Start at the line below containing "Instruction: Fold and" and stop at the line containing "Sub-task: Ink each". Repeat every line of that stretch exactly, and nothing outside it.

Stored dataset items

%%

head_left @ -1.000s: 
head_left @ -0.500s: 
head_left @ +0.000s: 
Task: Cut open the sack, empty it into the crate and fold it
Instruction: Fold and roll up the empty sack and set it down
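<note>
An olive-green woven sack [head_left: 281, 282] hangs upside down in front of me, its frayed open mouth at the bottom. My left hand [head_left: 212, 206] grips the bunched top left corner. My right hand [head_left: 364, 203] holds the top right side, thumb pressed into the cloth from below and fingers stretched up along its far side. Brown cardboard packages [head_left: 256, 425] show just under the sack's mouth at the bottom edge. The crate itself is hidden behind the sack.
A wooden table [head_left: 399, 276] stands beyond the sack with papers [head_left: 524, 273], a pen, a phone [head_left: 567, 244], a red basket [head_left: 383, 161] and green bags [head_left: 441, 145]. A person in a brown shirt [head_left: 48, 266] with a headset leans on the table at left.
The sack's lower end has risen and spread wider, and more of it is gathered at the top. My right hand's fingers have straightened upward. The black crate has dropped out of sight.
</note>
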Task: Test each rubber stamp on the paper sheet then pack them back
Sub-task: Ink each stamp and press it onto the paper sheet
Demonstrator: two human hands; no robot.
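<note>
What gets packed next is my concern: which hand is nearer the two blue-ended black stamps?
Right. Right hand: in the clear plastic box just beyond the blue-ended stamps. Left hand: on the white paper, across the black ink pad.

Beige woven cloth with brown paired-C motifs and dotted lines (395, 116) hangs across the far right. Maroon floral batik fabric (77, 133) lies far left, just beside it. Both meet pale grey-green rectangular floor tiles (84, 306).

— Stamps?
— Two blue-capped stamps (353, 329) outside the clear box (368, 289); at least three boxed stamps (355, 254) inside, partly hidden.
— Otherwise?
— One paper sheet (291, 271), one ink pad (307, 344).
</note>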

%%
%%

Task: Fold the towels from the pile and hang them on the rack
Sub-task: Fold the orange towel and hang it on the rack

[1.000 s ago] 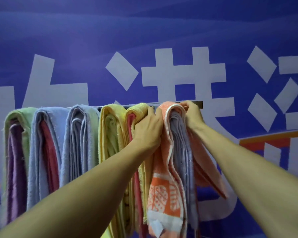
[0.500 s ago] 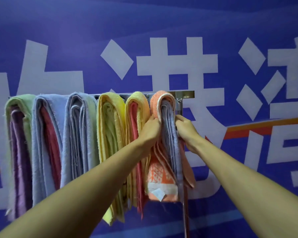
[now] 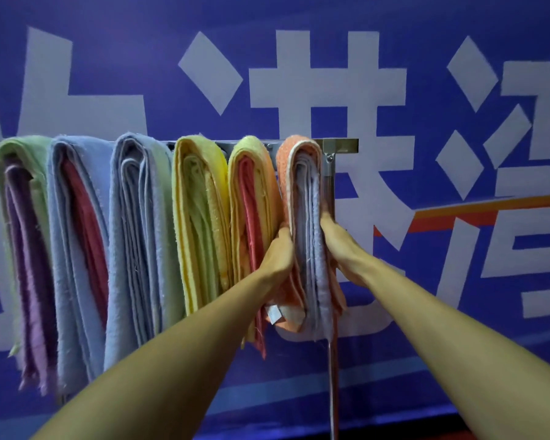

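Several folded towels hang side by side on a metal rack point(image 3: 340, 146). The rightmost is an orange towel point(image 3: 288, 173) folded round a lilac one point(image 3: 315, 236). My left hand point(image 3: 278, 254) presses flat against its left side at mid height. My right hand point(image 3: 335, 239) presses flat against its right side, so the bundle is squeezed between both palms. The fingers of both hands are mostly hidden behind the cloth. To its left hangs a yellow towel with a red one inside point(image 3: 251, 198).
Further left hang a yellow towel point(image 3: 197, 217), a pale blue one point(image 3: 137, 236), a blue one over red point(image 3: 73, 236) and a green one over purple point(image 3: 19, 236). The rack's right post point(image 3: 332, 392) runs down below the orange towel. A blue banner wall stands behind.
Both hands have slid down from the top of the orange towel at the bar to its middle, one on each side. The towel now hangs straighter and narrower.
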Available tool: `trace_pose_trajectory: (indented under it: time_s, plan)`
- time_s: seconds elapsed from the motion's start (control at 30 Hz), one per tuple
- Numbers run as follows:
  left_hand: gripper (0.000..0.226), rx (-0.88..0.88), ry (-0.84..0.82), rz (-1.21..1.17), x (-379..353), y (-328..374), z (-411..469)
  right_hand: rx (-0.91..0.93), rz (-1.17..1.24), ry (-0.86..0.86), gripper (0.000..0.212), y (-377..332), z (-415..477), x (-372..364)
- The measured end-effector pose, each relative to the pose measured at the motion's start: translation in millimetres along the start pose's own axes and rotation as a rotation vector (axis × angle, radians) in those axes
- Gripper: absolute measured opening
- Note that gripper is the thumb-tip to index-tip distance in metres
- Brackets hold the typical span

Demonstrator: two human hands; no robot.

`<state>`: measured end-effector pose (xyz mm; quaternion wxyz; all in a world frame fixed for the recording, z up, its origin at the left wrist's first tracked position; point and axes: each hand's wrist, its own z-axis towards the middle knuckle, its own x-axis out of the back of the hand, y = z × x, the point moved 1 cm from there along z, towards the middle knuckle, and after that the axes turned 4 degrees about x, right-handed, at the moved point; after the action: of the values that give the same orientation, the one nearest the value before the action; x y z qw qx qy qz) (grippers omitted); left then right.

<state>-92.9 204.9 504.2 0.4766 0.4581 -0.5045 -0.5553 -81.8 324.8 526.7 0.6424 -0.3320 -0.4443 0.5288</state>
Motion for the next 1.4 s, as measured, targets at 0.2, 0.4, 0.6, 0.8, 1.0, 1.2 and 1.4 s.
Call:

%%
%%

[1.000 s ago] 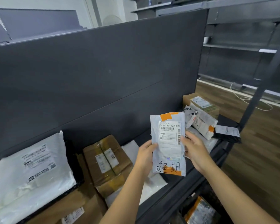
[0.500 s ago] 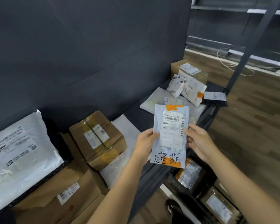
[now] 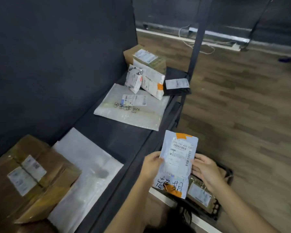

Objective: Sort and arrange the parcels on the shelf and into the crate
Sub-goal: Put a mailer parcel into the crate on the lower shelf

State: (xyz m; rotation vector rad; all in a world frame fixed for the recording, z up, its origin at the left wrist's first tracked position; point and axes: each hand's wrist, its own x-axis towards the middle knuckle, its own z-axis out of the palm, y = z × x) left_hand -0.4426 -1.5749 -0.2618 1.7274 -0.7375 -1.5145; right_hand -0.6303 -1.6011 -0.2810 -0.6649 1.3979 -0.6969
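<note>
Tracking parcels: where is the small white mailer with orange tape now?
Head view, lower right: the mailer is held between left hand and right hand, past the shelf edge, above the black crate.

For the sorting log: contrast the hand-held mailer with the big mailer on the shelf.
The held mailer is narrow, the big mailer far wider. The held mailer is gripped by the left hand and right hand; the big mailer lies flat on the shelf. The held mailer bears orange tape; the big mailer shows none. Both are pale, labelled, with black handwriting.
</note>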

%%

OUTPUT OF THE EXERCISE:
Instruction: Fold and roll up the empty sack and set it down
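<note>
An olive-green woven sack [head_left: 281, 282] hangs upside down in front of me, its frayed open mouth at the bottom. My left hand [head_left: 212, 206] grips the bunched top left corner. My right hand [head_left: 364, 203] holds the top right side, thumb pressed into the cloth from below and fingers stretched up along its far side. Brown cardboard packages [head_left: 256, 425] show just under the sack's mouth at the bottom edge. The crate itself is hidden behind the sack.
A wooden table [head_left: 399, 276] stands beyond the sack with papers [head_left: 524, 273], a pen, a phone [head_left: 567, 244], a red basket [head_left: 383, 161] and green bags [head_left: 441, 145]. A person in a brown shirt [head_left: 48, 266] with a headset leans on the table at left.
The sack's lower end has risen and spread wider, and more of it is gathered at the top. My right hand's fingers have straightened upward. The black crate has dropped out of sight.
</note>
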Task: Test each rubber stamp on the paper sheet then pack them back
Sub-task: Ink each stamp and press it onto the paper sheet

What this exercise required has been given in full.